EXERCISE MATERIALS START

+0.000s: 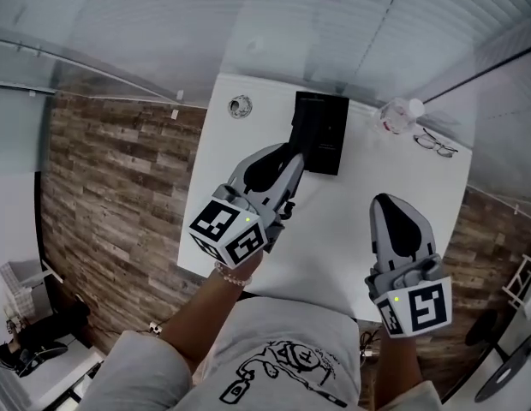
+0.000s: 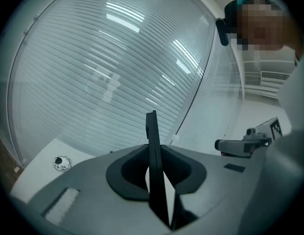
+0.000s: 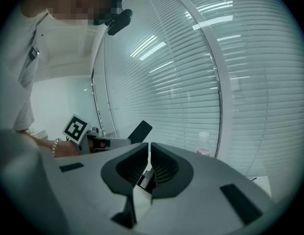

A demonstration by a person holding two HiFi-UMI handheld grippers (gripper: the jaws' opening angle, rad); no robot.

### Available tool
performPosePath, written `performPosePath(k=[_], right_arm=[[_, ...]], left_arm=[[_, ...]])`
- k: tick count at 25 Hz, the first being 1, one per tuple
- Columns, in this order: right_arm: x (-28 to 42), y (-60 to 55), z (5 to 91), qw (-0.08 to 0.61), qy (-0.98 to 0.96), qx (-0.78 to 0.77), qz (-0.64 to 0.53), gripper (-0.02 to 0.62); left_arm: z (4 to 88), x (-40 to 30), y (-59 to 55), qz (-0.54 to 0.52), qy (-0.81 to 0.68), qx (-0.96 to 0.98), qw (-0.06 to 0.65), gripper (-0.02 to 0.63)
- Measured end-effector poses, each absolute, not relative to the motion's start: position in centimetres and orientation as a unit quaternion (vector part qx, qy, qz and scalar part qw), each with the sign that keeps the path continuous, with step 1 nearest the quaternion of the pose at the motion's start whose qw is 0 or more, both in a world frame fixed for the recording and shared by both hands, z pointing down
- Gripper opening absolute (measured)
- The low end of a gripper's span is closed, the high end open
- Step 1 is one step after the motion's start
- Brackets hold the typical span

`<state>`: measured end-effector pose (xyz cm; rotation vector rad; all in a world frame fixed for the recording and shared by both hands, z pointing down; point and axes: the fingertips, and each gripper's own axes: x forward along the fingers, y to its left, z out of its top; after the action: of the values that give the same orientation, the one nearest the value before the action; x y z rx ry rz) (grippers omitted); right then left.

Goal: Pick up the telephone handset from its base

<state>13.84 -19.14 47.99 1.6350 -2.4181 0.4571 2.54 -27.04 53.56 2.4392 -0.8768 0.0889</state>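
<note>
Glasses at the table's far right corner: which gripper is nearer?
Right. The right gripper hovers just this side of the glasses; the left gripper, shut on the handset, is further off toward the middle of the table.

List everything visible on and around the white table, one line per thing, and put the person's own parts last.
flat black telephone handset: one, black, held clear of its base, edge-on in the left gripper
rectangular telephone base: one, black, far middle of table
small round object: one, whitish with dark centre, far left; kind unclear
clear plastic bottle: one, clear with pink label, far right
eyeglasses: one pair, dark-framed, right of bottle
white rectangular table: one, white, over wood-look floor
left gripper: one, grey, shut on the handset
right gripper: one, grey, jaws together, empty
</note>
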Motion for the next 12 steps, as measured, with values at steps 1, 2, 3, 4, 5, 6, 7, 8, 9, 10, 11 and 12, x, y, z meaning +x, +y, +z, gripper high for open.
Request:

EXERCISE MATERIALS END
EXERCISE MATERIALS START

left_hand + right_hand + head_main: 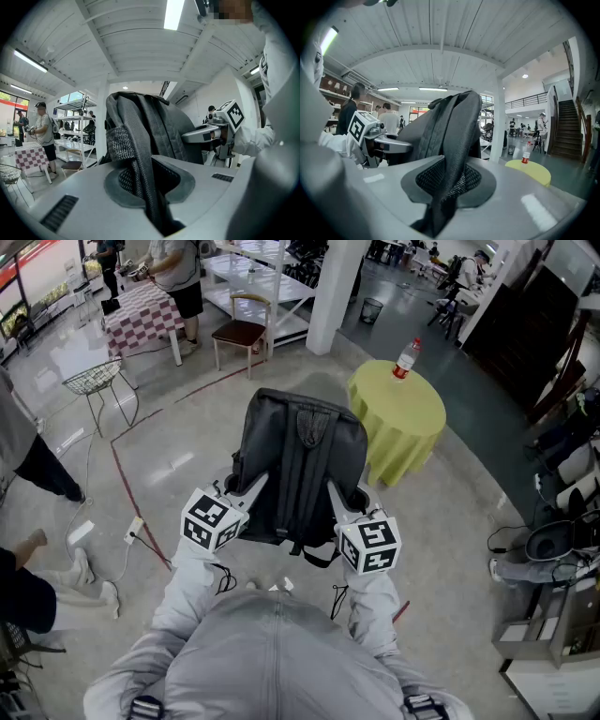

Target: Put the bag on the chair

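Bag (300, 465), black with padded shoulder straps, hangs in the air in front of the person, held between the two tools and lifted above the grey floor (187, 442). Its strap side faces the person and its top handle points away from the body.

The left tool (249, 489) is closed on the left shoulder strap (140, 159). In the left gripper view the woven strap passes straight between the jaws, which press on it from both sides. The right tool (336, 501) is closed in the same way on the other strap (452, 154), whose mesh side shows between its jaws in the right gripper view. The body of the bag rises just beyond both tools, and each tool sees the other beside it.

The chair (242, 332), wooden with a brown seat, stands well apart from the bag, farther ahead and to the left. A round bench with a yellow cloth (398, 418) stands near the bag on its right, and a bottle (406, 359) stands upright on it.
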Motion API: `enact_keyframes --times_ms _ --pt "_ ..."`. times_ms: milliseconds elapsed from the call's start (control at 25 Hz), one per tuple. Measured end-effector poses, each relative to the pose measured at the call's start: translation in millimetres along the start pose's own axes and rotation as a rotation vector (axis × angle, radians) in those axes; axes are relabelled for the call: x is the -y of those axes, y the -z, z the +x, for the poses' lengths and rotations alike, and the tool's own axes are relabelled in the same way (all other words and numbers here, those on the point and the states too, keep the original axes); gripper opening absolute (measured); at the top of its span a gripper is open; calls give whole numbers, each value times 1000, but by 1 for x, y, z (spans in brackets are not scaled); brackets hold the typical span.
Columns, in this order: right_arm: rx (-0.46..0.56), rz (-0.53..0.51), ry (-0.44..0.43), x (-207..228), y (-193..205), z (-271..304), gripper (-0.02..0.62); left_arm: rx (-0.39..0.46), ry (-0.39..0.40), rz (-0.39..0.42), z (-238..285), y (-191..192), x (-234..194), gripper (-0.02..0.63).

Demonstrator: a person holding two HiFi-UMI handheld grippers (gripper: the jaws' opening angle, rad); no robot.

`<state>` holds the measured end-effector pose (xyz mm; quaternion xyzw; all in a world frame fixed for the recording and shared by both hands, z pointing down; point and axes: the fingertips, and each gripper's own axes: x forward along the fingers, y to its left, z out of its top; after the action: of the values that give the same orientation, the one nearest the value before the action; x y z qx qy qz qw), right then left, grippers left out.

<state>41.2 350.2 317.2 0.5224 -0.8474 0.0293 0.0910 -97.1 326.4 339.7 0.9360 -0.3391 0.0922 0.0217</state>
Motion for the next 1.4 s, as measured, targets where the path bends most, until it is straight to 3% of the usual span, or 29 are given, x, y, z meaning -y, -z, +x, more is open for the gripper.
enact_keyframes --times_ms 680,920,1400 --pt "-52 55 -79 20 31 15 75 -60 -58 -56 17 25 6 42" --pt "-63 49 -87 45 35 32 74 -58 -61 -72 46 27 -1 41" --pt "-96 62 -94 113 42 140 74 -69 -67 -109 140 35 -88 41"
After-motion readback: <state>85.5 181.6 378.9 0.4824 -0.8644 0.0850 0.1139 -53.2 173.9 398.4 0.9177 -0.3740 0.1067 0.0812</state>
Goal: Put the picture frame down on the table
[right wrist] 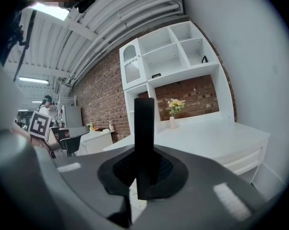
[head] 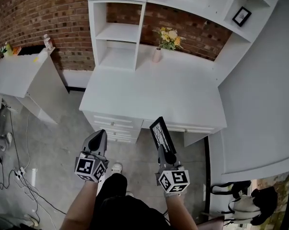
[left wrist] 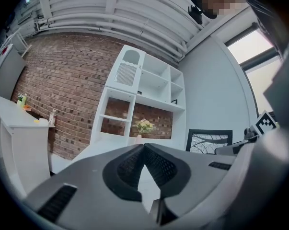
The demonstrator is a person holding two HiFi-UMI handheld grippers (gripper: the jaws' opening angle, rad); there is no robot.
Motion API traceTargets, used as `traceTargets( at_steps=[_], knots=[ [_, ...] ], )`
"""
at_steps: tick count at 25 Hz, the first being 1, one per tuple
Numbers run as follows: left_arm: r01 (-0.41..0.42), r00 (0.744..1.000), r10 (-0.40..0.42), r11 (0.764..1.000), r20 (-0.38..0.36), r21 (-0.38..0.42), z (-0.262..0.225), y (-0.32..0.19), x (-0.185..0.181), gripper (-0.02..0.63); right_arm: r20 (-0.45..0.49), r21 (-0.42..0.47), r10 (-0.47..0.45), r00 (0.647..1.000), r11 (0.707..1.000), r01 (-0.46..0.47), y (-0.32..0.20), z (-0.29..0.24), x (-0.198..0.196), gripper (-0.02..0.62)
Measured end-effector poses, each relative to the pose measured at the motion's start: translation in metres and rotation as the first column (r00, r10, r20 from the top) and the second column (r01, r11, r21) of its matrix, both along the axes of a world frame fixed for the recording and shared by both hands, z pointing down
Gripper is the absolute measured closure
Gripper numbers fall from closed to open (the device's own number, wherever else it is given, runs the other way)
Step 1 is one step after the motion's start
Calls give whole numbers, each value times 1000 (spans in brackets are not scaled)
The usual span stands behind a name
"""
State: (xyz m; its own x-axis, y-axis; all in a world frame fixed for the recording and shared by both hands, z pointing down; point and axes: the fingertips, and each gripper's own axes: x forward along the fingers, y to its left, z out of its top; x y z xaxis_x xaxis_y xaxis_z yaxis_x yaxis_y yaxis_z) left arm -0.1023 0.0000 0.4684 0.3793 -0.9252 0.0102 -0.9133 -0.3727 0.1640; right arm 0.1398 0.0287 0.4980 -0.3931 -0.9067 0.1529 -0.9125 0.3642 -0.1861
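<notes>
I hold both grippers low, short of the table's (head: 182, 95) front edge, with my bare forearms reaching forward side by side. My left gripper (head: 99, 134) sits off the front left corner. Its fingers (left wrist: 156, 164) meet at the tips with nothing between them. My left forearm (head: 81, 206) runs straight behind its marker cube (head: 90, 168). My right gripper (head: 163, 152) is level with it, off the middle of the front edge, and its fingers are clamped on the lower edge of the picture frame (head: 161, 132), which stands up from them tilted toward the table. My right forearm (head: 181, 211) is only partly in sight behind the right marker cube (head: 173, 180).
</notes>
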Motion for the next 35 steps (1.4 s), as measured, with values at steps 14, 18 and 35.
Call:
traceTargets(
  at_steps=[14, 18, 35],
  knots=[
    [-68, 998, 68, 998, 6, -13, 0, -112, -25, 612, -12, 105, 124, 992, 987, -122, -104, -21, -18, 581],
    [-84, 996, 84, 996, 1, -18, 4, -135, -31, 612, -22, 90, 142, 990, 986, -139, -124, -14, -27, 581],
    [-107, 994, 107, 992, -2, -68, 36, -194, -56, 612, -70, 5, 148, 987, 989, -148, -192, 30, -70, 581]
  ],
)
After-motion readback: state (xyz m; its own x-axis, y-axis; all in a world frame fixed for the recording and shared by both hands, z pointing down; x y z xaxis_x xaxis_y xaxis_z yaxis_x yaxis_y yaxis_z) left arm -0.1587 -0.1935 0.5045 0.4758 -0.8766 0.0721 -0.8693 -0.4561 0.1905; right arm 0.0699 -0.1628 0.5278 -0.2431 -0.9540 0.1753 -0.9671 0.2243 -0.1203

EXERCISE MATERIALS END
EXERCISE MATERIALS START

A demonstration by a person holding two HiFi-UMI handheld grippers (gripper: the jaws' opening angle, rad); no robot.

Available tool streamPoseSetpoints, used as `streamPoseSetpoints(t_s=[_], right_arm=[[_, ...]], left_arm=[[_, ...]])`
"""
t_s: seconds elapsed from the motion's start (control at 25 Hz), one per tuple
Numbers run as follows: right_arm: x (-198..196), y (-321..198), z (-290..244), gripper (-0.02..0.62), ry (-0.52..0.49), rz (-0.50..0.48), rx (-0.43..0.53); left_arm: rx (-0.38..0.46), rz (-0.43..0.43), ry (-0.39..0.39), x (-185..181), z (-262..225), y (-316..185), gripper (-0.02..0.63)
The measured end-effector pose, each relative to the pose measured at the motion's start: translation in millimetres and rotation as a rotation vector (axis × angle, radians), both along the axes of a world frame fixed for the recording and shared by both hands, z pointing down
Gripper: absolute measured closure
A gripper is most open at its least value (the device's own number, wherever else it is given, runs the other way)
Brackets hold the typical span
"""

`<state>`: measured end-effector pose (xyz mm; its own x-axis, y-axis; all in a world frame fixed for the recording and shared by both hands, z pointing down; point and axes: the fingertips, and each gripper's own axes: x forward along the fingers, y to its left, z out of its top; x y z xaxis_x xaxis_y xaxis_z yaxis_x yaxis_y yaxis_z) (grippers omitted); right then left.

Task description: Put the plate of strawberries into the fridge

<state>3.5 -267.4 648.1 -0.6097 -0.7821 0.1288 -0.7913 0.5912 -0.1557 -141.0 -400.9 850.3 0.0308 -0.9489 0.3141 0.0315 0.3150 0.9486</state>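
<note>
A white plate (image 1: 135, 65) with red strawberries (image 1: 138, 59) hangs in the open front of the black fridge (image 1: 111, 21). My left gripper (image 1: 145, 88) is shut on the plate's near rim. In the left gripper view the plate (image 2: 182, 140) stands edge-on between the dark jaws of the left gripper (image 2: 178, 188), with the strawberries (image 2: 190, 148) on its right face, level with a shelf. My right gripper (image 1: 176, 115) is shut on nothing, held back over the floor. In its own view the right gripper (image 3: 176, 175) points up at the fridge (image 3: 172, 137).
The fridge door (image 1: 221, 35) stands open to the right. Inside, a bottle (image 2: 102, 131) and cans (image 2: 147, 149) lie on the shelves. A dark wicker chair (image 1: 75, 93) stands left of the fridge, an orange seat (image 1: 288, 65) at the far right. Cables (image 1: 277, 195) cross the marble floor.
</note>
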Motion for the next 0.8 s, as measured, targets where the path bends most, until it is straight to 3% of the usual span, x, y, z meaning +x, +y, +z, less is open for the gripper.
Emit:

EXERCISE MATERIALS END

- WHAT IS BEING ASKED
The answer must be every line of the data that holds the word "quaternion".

- RESPONSE AREA
- Measured end-effector poses, each absolute, not relative to the motion's start: position in centimetres and orientation as a unit quaternion (vector part qx, qy, qz and scalar part qw), each with the sign that keeps the path continuous, with step 1 nearest the quaternion of the pose at the motion's start whose qw is 0 or more, both in a world frame fixed for the recording and shared by both hands, z pointing down
`<state>` holds the measured end-effector pose (xyz mm; quaternion xyzw; all in a world frame fixed for the recording and shared by both hands, z pointing down; point and axes: the fingertips, and each gripper's own axes: x forward along the fingers, y to its left, z out of its top; after the action: of the values that give the same orientation, the one nearest the value before the action; x y z qx qy qz qw), right then left, grippers left out.

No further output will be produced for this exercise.